Rand firms against dollar as manufacturing data surprises to the upside

The rand was stronger on Thursday afternoon as better-than-expected manufacturing data buoyed sentiment in the forex market, in a flat euro environment.

SA’s manufacturing output grew 2.3% in May from the same month in 2017. On a monthly basis, the sector grew 1.5%, after declining by a revised 0.5% in April 2018. The market was expecting production to rise by a modest 0.4% month on month.

However, mining production continued its downward trajectory in May, contracting 2.6% year on year, its third consecutive month of falls. However the rate of contraction did slow, after a 4.4% fall in April.

Coupled together, today’s figures suggest that the contraction in SA’s economy slowed in the middle of the second quarter, Capital Economics analysts said. “Even so, GDP probably continued to fall.”

The focus now turns to retail sales for May, which are due next week. A subdued number will raise the possibility of another negative quarter, technically placing the country into recession, following the contraction in GDP of 2.2% in the first quarter.

“However. we remain optimistic that SA can achieve positive GDP growth in the second quarter, albeit only fractional,” Stanlib economist Kevin Lings said.

The dollar was little moved after the inflation rate in the US edged up to 2.9% in June from 2.8% in May, matching market expectations. It is the highest rate since February 2012.
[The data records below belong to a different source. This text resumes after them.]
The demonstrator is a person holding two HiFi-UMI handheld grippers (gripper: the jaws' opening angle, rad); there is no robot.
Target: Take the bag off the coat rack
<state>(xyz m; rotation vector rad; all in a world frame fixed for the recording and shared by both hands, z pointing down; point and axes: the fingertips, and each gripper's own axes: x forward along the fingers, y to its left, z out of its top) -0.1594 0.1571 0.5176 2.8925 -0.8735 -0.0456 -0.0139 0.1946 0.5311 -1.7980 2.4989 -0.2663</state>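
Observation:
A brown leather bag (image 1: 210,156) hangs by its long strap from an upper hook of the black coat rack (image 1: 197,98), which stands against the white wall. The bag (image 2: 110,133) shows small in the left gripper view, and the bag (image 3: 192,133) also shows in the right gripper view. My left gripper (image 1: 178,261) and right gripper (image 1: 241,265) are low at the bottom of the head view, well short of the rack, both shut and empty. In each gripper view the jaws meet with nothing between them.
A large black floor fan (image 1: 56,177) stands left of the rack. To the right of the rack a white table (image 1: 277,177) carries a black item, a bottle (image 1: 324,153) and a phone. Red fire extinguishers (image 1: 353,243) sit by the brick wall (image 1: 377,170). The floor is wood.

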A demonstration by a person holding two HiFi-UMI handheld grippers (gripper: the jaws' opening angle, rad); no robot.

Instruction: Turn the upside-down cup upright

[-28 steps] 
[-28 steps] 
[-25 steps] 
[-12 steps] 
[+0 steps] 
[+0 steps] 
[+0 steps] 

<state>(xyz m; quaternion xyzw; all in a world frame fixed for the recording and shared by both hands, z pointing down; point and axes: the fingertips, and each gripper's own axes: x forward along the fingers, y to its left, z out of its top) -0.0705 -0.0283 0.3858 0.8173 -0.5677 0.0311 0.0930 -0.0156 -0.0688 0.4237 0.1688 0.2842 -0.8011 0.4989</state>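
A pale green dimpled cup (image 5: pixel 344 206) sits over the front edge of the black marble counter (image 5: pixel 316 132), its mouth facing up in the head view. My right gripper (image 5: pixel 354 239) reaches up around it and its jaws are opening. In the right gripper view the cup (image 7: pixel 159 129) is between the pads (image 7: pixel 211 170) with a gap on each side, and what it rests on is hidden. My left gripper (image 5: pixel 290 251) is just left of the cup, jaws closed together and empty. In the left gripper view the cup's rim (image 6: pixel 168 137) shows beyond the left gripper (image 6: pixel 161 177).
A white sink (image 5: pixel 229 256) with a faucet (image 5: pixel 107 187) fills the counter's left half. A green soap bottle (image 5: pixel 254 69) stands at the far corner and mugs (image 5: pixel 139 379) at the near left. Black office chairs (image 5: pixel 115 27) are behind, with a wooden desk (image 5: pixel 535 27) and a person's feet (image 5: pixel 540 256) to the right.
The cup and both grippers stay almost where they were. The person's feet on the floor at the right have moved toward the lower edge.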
The core consumer price index, which excludes volatile food and energy prices, also ticked up, to 2.3% from 2.2%, putting it at an 18-month high.

At 2.3%, core inflation is now above the US Federal Reserve’s 2% target, although consumer inflation is not the Fed’s preferred measure of inflation.

At 3pm the rand was at R13.3983 to the dollar from R13.5659, up 1.24%. It was at R15.6375 to the euro from R15.8371 and at R17.7169 to the pound from R17.9017.

The euro was at $1.1672 from $1.1676.

Local bonds were marginally weaker with the R186 bid at 8.74% from 8.71% and the R207 at 7.465% from 7.43%.

The US 10-year treasury was at 2.8588% from 2.8469%.